PONTE VEDRA BEACH, Fla. — The Royal & Ancient Golf Club could make history even before its historic vote in September to allow female members.

R&A secretary Peter Daw­son said the club is deciding whether to allow members to vote by proxy, something he said has never been done. Club rules require members to be present to vote.

“The jury is still out on that,” Dawson said in a telephone interview during the R&A’s spring meeting last week. “The rules of the club only allow a vote to be taken at the business meeting of those present. There is a view in the club, and quite a strong one, that postal voting should be allowed.”

Dawson announced last month that the R&A would vote Sept. 18 to allow female members for the first time in its 260-year history.

The R&A Golf Club has about 2,400 members around the world.

He is hopeful the vote will allow women to join. There has been speculation that he had a strong sense how the members were leaning when he publicly announced that it was on the ballot, though he has said that’s not the case.

“It’s been written up that it will happen,” said Dawson, who is retiring in September 2015. “We’re never sure of the outcome. … I think it’s the right thing, and I hope that R&A members do what’s right for golf.”

Because attendance is required to vote, a proxy vote might include those who are in favor of change but are disinclined or unable to travel to St. Andrews in September. Several golf administrators are R&A members. The vote falls between the end of the FedEx Cup and the week of the Ryder Cup.

The R&A said Monday in a statement that “members from around the world have expressed the desire to be part of this September’s historic vote.” It said the general committee is investigating a change to club rules that would allow voting by mail on “particularly important issues such as this one so that every member can have the opportunity to be involved.”

It’s an important vote for the image of the R&A, particularly coming two years after Augusta National Golf Club, a private club, allowed female members for the first time in its 80-year history.

There are differences. Augusta National is a private club. The Royal & Ancient is based in St. Andrews, though the Old Course and other links run by the St. Andrews Links Trust are open to the public.

The R&A Golf Club is separate from “The R&A,” a business arm created 10 years ago to handle the Rules of Golf, organize the British Open and operate other business affairs. The R&A has female employees. Its committee and board, however, are populated by Royal & Ancient Golf Club members.

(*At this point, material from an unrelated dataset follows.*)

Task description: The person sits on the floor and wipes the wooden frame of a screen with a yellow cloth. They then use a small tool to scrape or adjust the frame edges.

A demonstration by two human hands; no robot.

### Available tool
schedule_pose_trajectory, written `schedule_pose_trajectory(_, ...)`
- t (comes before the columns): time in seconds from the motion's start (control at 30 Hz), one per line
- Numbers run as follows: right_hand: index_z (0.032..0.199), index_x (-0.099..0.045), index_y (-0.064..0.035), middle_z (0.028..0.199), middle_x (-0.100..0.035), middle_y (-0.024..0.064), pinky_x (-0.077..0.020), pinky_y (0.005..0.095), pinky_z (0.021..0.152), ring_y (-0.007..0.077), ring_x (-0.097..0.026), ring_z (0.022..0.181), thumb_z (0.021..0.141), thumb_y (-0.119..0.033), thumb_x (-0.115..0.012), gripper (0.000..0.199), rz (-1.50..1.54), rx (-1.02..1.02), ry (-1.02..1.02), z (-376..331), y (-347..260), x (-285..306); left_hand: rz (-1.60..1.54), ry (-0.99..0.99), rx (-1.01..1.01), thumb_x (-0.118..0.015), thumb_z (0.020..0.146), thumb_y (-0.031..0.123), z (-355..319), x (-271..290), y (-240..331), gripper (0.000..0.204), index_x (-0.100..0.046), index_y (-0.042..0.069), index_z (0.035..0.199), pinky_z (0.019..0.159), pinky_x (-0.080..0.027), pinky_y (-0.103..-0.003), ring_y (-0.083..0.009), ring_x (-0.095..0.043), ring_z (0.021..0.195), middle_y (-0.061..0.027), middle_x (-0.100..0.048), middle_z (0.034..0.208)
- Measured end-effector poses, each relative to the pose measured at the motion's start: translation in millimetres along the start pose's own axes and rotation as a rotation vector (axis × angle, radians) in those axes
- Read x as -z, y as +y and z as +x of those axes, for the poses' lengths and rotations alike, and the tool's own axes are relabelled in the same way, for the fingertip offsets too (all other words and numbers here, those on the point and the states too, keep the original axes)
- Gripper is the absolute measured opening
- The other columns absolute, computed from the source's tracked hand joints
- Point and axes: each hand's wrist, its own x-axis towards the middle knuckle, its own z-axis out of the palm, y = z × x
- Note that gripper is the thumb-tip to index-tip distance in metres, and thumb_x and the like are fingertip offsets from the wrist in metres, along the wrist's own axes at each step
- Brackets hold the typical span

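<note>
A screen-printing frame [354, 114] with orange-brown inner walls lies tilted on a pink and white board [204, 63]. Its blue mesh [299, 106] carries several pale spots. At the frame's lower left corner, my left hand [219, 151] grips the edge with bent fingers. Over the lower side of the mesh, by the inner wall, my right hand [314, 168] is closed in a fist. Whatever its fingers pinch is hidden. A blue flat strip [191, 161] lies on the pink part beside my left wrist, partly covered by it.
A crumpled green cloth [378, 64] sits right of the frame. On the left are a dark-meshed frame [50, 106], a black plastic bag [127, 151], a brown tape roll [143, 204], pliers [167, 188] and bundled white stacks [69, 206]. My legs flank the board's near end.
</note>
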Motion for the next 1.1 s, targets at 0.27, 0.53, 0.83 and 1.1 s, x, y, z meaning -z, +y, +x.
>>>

Thus, there are no women in leadership roles for governing the game or running a championship.

Dawson is secretary of the R&A Golf Club and chief executive of the R&A. He said he expected a decision on the voting procedure “fairly soon.”

“It would be very easy to say that would be the democratic thing to do,” Dawson said of a proxy vote. “There are cons to it. One can say that affairs are to be settled locally, not at the bar of one’s club. It’s a balance of what’s right or wrong. All the legislation in the UK — and maybe it’s the case in the U.S. — laws are passed by those who turn up at Parliament. There has not been a proxy.”